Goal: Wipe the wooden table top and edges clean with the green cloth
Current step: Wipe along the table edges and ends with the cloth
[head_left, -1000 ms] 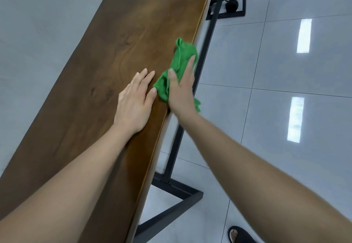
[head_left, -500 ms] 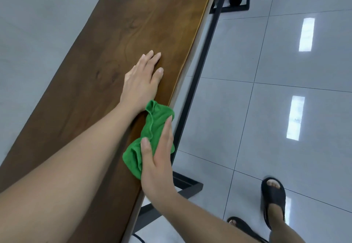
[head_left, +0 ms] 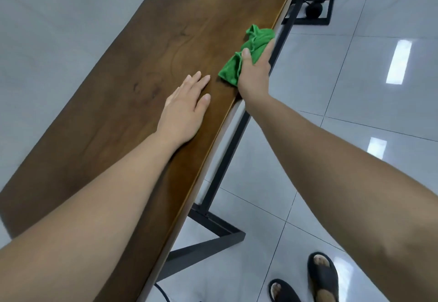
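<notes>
Head view: fingers [head_left: 269, 49] of the right hand [head_left: 254, 75] run along the long right edge [head_left: 214, 139] of the wooden table top [head_left: 142, 76], thumb planted on top, with the green cloth [head_left: 256, 40] pinched between thumb and fingers. Only one finger shows clearly. The rest sit behind the hand, so how far they curl under the edge can't be told. Cloth is bunched, draped on the wood right at that edge, part sticking out ahead of the fingertips and a flap trailing back beside the thumb. Judgement: cloth is light, soft and floppy with no stiffness, so it will fold and roll under drag. Best held mid-bunch as it is now, thumb above and fingers on the edge face, so both surfaces get wiped in one pass. Loose ends may slip out if pressure drops. Wood looks smooth, so low friction is likely. Right wrist is straight, forearm reaching well forward from lower right, out over the tiled floor [head_left: 355, 112] beside the table. Left hand [head_left: 183, 110] is flat on the top, palm down, fingers straight and slightly spread, holding nothing, near the cloth but not touching it. Left forearm lies along the wood, likely as a brace. Black metal frame [head_left: 227, 159] is under the top, and sandals [head_left: 323, 275] are at bottom right.
</notes>
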### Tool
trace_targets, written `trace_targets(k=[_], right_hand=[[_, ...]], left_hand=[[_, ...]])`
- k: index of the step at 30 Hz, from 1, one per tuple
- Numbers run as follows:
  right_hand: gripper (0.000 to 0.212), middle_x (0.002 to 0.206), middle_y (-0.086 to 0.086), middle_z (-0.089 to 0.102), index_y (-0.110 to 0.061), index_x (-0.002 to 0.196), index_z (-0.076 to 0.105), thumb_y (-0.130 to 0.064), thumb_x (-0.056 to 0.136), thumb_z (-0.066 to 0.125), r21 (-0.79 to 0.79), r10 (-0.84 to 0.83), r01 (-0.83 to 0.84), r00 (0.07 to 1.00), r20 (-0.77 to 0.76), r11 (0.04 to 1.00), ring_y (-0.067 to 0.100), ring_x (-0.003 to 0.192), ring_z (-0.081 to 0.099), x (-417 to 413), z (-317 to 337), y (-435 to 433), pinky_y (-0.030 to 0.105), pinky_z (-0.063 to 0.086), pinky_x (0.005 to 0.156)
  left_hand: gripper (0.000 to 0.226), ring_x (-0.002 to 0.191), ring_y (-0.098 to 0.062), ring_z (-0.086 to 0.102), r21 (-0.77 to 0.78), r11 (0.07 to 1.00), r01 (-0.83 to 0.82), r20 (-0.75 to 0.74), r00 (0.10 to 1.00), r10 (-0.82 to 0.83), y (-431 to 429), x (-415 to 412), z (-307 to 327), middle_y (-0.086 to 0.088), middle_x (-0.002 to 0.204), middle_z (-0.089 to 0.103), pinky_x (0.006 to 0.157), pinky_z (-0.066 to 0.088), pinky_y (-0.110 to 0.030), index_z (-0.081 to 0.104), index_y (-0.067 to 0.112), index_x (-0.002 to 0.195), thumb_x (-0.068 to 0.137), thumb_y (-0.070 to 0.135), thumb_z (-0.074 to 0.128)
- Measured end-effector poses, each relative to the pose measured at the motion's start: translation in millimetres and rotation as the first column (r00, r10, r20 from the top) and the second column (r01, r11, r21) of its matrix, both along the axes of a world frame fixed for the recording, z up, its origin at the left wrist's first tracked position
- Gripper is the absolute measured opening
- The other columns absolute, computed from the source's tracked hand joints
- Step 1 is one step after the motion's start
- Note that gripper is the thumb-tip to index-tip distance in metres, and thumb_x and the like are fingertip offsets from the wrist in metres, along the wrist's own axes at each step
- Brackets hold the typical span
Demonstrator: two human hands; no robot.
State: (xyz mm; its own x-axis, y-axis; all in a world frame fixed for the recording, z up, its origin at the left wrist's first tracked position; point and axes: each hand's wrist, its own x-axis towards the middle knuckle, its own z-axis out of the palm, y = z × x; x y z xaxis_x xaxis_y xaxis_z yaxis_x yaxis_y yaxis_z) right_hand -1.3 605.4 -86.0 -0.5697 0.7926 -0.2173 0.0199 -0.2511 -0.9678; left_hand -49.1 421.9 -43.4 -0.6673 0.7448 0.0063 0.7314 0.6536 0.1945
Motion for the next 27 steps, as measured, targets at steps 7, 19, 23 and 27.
trace_targets(k=[7, 19, 23, 27], right_hand=[[0.080, 0.179, 0.003, 0.021, -0.033, 0.174, -0.011, -0.042, 0.116, 0.045, -0.039, 0.041, -0.042, 0.999, -0.030, 0.998, 0.023, 0.165, 0.022, 12, 1, -12, 0.046, 0.023, 0.131], [0.082, 0.181, -0.011, 0.012, -0.037, 0.173, -0.014, -0.044, 0.116, 0.046, -0.003, 0.150, -0.151, 0.984, -0.101, 0.989, 0.006, 0.164, 0.013, 138, -5, -260, 0.034, 0.016, 0.128], [0.079, 0.181, -0.011, 0.007, -0.040, 0.172, -0.015, -0.050, 0.117, 0.041, -0.014, 0.152, -0.154, 0.981, -0.119, 0.988, 0.005, 0.165, 0.009, 188, -8, -364, 0.032, 0.018, 0.128], [0.077, 0.180, -0.021, -0.002, -0.052, 0.168, -0.016, -0.055, 0.115, 0.039, -0.028, 0.159, -0.163, 0.981, -0.108, 0.986, -0.015, 0.158, -0.001, 227, -10, -451, 0.003, 0.014, 0.116]], left_hand=[[0.057, 0.169, -0.009, 0.012, -0.004, 0.999, -0.049, 0.019, 0.999, 0.049, -74, 44, 2, 0.014, 0.181, 0.022, 0.136, 0.019, -0.050, 0.030, 0.039, 0.172, 0.117, 0.054, 0.028], [0.054, 0.169, -0.010, 0.012, -0.008, 0.998, -0.069, 0.030, 0.997, 0.069, -208, 121, 5, 0.012, 0.182, 0.021, 0.136, 0.016, -0.045, 0.031, 0.036, 0.173, 0.119, 0.045, 0.028], [0.053, 0.169, -0.011, 0.010, 0.008, 0.998, -0.064, 0.048, 0.997, 0.063, -251, 140, 6, 0.010, 0.182, 0.021, 0.136, 0.015, -0.043, 0.033, 0.033, 0.173, 0.120, 0.038, 0.030], [0.053, 0.169, -0.011, 0.011, 0.020, 0.998, -0.052, 0.047, 0.998, 0.051, -298, 152, 7, 0.009, 0.182, 0.021, 0.134, 0.014, -0.043, 0.034, 0.032, 0.172, 0.121, 0.044, 0.031]])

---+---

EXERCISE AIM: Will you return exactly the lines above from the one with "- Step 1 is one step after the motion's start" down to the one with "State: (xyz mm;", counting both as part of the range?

COMPLETED EXERCISE:
- Step 1 is one step after the motion's start
- Note that gripper is the thumb-tip to index-tip distance in metres, and thumb_x and the like are fingertip offsets from the wrist in metres, along the wrist's own axes at each step
- Brackets hold the typical span
Demonstrator: two human hands; no robot.
State: (xyz mm; its own x-axis, y-axis; all in a world frame fixed for the recording, z up, its origin at the left wrist's first tracked position; point and axes: each hand's wrist, its own x-axis towards the middle knuckle, its own z-axis out of the palm, y = z × x; x y z xaxis_x xaxis_y xaxis_z yaxis_x yaxis_y yaxis_z) right_hand -1.3 605.4 -86.0 -0.5697 0.7926 -0.2173 0.0199 -0.2511 -0.9678; left_hand -49.1 421.9 -43.4 -0.6673 0.7448 0.0063 0.7314 0.6536 0.1945

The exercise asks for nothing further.